Democrats have also turned to several hardy perennials, claiming that gouging and “excessive speculation” are chiefly at fault for the rise in the price of gasoline. These charges were aired during the 1970s and found to be false. But there’s a new twist this time: the House authorized lawsuits against OPEC, the oil cartel, for price fixing. This tactic is unlikely to be pursued.

Found to be false then, and will be found to be false now. But that hardly matters because its only the message that matters. Just as the Bush critics have spent years sending the message about Iraq being only about WMD, and that no WMD was found (both charges found to be false), the message still pervades American society. Doesn’t matter if its false, urban legends are like that. The American public knows the stats of their favorite sports star inside and out, or all about the marriage turmoil of their favorite Hollywood starlet, but ask them their knowledge of world events and their eyes glaze over.

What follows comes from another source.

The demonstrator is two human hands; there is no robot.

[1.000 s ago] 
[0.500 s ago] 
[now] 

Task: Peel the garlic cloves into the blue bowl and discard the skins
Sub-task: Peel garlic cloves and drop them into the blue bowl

The MSM says its big oil fault, and it becomes so.

To add fuel to the fire they put the nuttiest people up on the nightly news to screech about man-made global warming and the doom of the planet, all the fault of big oil of course, which people eat up. Take for example the head of NASA’s Goddard Institute for Space Studies, James Hanson, who was behind the recent cooking of books to prove man-made global warming. He now says big oil should be charged with crimes against humanity.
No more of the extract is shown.